Perempuan dan Jalanan: Semangat Ojol Perempuan di Bogor
Di tengah lalu lintas sibuk Kota Bogor, perempuan pengemudi ojek online hadir sebagai simbol ketangguhan dan kemandirian. Mereka bukan sekadar pencari nafkah, melainkan cerminan semangat perempuan masa kini yang tak lagi terkungkung oleh batasan peran tradisional.
Bogor tak hanya dikenal sebagai kota hujan, tapi juga sebagai tempat di mana semangat perempuan bekerja terus tumbuh dan berkembang. Salah satu wujud nyata dari semangat tersebut terlihat dari banyaknya perempuan yang kini memilih bekerja sebagai pengemudi ojek online, sebuah profesi yang dulunya identik dengan laki-laki.

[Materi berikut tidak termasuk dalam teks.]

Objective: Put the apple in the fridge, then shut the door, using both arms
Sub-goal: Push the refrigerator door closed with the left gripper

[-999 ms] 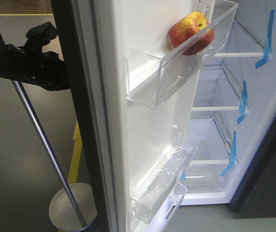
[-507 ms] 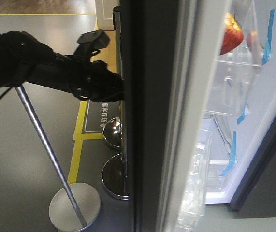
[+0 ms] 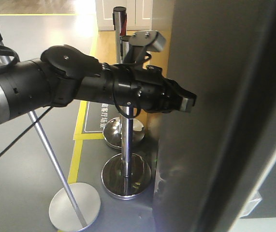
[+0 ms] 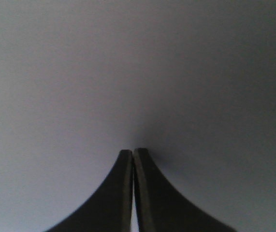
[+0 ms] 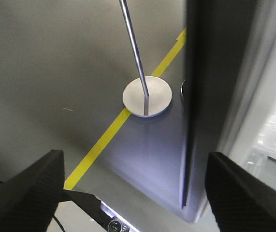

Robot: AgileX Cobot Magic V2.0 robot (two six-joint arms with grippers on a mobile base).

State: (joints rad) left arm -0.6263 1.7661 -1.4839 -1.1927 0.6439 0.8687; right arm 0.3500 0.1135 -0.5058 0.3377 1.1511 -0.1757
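Leftmost, a thin silver pole [image 3: 47,145] slants down to its round metal base. Beside it the black jointed left arm [image 3: 79,87] stretches rightward past a chrome stanchion post [image 3: 124,145]. The left gripper [image 4: 133,153], fingers pressed together, meets the dark grey outer face of the tall fridge door [image 3: 225,96]. The right gripper [image 5: 134,155] hangs spread wide and grasps nothing, above grey floor crossed by a yellow line [image 5: 104,137]. The red-and-yellow apple is hidden from every view.

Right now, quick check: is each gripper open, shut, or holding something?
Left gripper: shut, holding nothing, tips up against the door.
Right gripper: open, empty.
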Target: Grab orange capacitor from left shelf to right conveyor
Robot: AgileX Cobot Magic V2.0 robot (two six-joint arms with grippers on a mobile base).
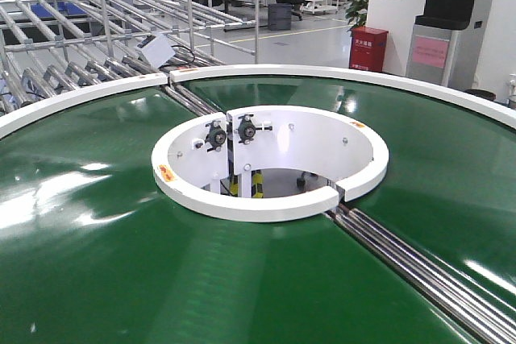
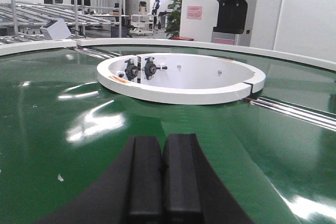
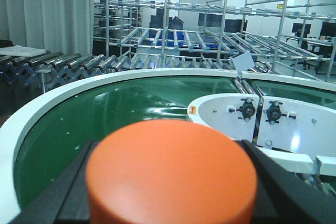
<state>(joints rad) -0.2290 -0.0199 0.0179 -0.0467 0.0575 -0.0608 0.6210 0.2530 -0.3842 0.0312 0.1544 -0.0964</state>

Kehadiran perempuan dalam dunia ojek online tidak hanya memperluas peluang ekonomi bagi mereka, tetapi juga menandai perubahan sosial dalam hal peran dan ekspektasi terhadap perempuan. Dari berbagai sudut kota—Tanah Sareal, Cibinong, hingga Bogor Selatan—pengemudi ojol perempuan melintas dengan kendaraan dan jaket hijau mereka, membawa penumpang, makanan, hingga barang belanjaan.
Alasan mereka bekerja beragam, dari kebutuhan ekonomi hingga keinginan untuk mandiri secara finansial. Sebagian adalah ibu rumah tangga yang mencari penghasilan tambahan, sebagian lagi perempuan muda yang belum menemukan pekerjaan tetap. Namun satu hal yang sama: mereka tak takut melintasi batas-batas yang dulu dianggap tabu bagi perempuan.
Menurut Lilis (41), salah satu pengemudi ojol yang telah bekerja selama lima tahun, keputusan untuk bekerja di jalan bukanlah sesuatu yang mudah. “Waktu pertama turun ke jalan, banyak yang pandang sebelah mata. Tapi lama-lama saya terbiasa. Sekarang saya bangga bisa bantu ekonomi keluarga,” ujarnya singkat.
Bekerja sebagai pengemudi ojol memang menantang. Selain harus bersaing dengan sesama driver dalam mendapatkan order, mereka juga menghadapi risiko keamanan di jalan. Bagi perempuan, tantangan ini bisa berlipat ganda—mulai dari komentar seksis, rasa tidak aman saat mengantar penumpang malam hari, hingga harus tetap menjalankan peran domestik di rumah.
Namun, banyak dari mereka yang menyikapi tantangan tersebut dengan keteguhan hati. Di antara urusan rumah tangga, mereka menyelipkan waktu untuk menarik penumpang atau mengantar makanan. Fleksibilitas waktu menjadi salah satu alasan utama mengapa banyak perempuan memilih profesi ini. Mereka bisa mengatur jadwal sesuai kebutuhan keluarga, tanpa harus terikat jam kerja kantor.
Fenomena ini juga menunjukkan bagaimana teknologi digital membuka akses baru bagi perempuan di sektor ekonomi informal. Dengan hanya bermodalkan smartphone dan kendaraan bermotor, perempuan kini bisa mandiri dan berkontribusi secara ekonomi tanpa harus meninggalkan peran sebagai ibu atau istri.
Selain itu, tumbuhnya komunitas ojol perempuan juga menjadi kekuatan tersendiri. Di Bogor, beberapa pengemudi membentuk grup WhatsApp untuk saling berbagi informasi soal rute aman, penumpang bermasalah, atau sekadar saling menyemangati. Solidaritas ini membuat mereka merasa tidak sendiri dalam menghadapi kerasnya pekerjaan di jalan.
Perubahan cara pandang masyarakat juga perlahan terjadi. Jika dulu profesi ini dianggap tak layak bagi perempuan, kini semakin banyak penumpang yang menghargai keberadaan driver perempuan karena dinilai lebih sabar dan berhati-hati dalam berkendara.
Semangat perempuan pengemudi ojol di Bogor bukan hanya soal mencari nafkah. Ia adalah simbol ketahanan, keberanian, dan kemauan untuk melampaui batas. Di atas roda yang berputar, mereka membawa lebih dari sekadar barang atau penumpang—mereka membawa harapan, harga diri, dan masa depan yang lebih baik.